* **Exercise**
Return the data that follows exactly, with each line intact.

* **Data section**

——

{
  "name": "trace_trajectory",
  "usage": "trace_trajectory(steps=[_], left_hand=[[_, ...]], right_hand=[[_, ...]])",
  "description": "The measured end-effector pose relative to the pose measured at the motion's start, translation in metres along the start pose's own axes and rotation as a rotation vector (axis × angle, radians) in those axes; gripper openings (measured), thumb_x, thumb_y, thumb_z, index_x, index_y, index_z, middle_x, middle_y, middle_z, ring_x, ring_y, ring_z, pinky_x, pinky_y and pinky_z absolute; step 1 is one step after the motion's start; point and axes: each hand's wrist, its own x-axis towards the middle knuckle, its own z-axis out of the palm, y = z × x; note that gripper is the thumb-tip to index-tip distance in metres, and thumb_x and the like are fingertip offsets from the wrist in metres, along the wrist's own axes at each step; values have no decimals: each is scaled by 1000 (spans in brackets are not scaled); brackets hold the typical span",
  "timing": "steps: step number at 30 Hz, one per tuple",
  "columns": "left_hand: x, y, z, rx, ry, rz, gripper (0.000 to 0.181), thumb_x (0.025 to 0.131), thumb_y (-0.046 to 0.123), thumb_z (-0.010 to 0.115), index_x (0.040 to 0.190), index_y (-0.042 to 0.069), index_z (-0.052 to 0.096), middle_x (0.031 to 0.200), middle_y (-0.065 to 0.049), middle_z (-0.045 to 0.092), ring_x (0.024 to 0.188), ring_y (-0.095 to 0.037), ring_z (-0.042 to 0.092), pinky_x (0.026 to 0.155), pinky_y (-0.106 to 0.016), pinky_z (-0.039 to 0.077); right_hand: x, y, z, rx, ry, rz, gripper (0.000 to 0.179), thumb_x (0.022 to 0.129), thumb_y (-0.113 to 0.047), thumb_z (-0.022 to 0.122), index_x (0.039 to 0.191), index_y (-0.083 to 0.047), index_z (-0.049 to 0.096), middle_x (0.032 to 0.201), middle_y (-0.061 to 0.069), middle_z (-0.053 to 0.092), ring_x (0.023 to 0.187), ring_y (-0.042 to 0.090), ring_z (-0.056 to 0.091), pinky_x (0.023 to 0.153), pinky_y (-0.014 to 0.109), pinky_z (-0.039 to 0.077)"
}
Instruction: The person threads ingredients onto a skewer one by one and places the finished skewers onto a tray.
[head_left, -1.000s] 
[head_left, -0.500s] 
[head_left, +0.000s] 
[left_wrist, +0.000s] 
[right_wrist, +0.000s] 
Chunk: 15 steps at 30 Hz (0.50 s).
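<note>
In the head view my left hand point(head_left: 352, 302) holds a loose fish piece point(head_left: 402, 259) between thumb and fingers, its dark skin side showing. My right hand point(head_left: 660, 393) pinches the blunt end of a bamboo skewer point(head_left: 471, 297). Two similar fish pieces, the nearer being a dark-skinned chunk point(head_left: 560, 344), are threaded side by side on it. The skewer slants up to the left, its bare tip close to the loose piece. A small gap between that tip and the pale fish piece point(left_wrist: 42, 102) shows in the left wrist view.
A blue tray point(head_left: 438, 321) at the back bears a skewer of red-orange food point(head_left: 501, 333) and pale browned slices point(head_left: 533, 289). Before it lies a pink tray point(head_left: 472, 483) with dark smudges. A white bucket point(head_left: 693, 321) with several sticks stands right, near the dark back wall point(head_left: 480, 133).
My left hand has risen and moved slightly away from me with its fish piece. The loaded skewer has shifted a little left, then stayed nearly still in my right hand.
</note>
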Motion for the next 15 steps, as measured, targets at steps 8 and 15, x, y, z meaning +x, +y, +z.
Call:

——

* **Task result**
{
  "name": "trace_trajectory",
  "usage": "trace_trajectory(steps=[_], left_hand=[[_, ...]], right_hand=[[_, ...]])",
  "description": "The measured end-effector pose relative to the pose measured at the motion's start, translation in metres along the start pose's own axes and rotation as a rotation vector (axis × angle, radians) in those axes; gripper openings (measured), thumb_x, thumb_y, thumb_z, index_x, index_y, index_z, middle_x, middle_y, middle_z, ring_x, ring_y, ring_z, pinky_x, pinky_y and pinky_z absolute; step 1 is one step after the motion's start; point and axes: each hand's wrist, its own x-axis towards the middle knuckle, its own z-axis out of the palm, y = z × x; note that gripper is the thumb-tip to index-tip distance in metres, and thumb_x and the like are fingertip offsets from the wrist in metres, along the wrist's own axes at each step; values have no decimals: each is scaled by 1000 (spans in brackets are not scaled); brackets hold the typical span",
  "timing": "steps: step number at 30 Hz, one per tuple",
  "columns": "left_hand: x, y, z, rx, ry, rz, gripper (0.000 to 0.181), thumb_x (0.025 to 0.131), thumb_y (-0.046 to 0.123), thumb_z (-0.010 to 0.115), index_x (0.040 to 0.190), index_y (-0.042 to 0.069), index_z (-0.052 to 0.096), middle_x (0.031 to 0.200), middle_y (-0.065 to 0.049), middle_z (-0.045 to 0.092), ring_x (0.024 to 0.188), ring_y (-0.095 to 0.037), ring_z (-0.042 to 0.092), pinky_x (0.026 to 0.155), pinky_y (-0.106 to 0.016), pinky_z (-0.039 to 0.077); right_hand: x, y, z, rx, ry, rz, gripper (0.000 to 0.179), thumb_x (0.022 to 0.129), thumb_y (-0.113 to 0.047), thumb_z (-0.022 to 0.122), index_x (0.039 to 0.191), index_y (-0.083 to 0.047), index_z (-0.049 to 0.096), middle_x (0.032 to 0.201), middle_y (-0.061 to 0.069), middle_z (-0.053 to 0.092), ring_x (0.023 to 0.187), ring_y (-0.042 to 0.090), ring_z (-0.056 to 0.091), pinky_x (0.023 to 0.153), pinky_y (-0.014 to 0.109), pinky_z (-0.039 to 0.077)"
}
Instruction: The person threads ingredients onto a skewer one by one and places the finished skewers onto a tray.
[head_left, -1.000s] 
[head_left, -0.500s] 
[head_left, +0.000s] 
[left_wrist, +0.000s] 
[right_wrist, +0.000s] 
Chunk: 15 steps at 30 Hz (0.50 s).
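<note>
In the head view my left hand point(head_left: 352, 302) holds a loose fish piece point(head_left: 402, 259) between thumb and fingers, its dark skin side showing. My right hand point(head_left: 660, 393) pinches the blunt end of a bamboo skewer point(head_left: 471, 297). Two similar fish pieces, the nearer being a dark-skinned chunk point(head_left: 560, 344), are threaded side by side on it. The skewer slants up to the left, its bare tip close to the loose piece. A small gap between that tip and the pale fish piece point(left_wrist: 42, 102) shows in the left wrist view.
A blue tray point(head_left: 438, 321) at the back bears a skewer of red-orange food point(head_left: 501, 333) and pale browned slices point(head_left: 533, 289). Before it lies a pink tray point(head_left: 472, 483) with dark smudges. A white bucket point(head_left: 693, 321) with several sticks stands right, near the dark back wall point(head_left: 480, 133).
My left hand has risen and moved slightly away from me with its fish piece. The loaded skewer has shifted a little left, then stayed nearly still in my right hand.
</note>
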Motion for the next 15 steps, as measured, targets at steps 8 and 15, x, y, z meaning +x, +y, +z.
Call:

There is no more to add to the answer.